Prompt> Return every line below as is, leaving out the pictures.

Data block>
- Opening Delimiter -
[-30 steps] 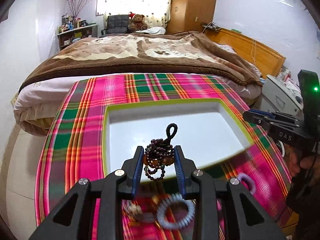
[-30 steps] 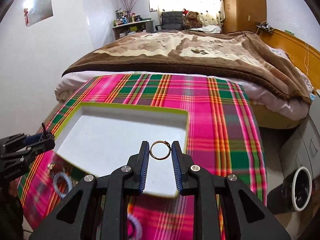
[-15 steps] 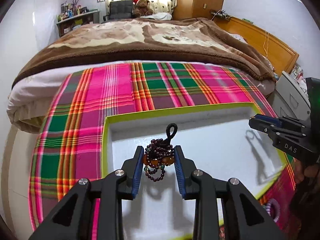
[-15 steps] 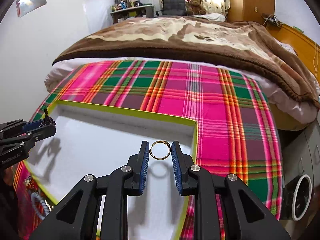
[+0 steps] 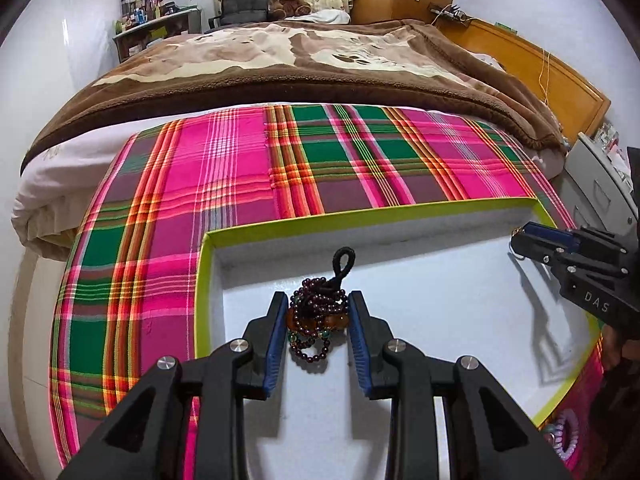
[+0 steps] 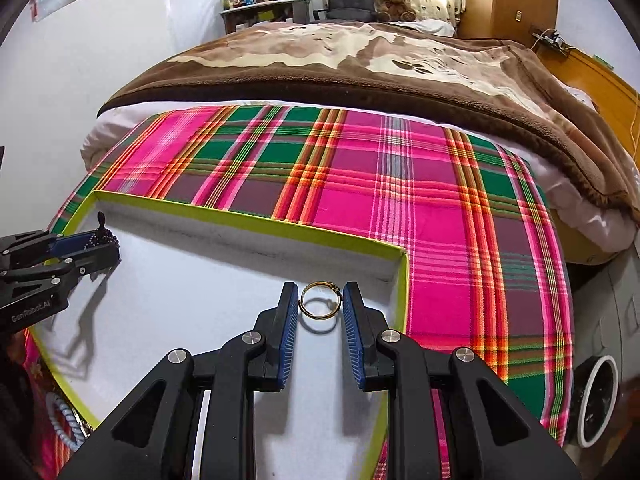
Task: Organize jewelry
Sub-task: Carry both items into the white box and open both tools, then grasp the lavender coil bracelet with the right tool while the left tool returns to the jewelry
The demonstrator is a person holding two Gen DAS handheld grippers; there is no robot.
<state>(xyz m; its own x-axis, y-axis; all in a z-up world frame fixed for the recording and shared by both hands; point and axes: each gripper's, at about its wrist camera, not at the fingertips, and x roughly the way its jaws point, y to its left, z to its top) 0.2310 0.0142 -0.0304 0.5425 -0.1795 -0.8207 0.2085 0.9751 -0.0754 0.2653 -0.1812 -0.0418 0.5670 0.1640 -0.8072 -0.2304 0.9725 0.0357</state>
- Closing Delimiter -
Result of the exercise>
[-30 steps] 
[-30 steps] 
[-15 steps] 
[-15 steps] 
[+0 steps] 
[+0 steps] 
Task: Organize jewelry
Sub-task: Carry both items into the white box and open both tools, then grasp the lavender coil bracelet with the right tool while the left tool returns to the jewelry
The demonstrator is a person holding two Gen DAS handheld grippers; there is no robot.
<state>(xyz m; its own x-axis, y-axis; all in a z-up world frame fixed for the recording and shared by both hands; point and axes: each gripper's, at about its wrist camera, not at the fingertips, and x roughly the way its jaws point, y to its left, z to its top) 0.2310 0.0142 -0.0304 0.5425 -0.1795 -0.8207 0.2085 0.9751 -0.0754 0.2653 -0.1812 -0.0418 0.5670 0.1640 -0.8072 -0.2304 0.9725 0.0357</state>

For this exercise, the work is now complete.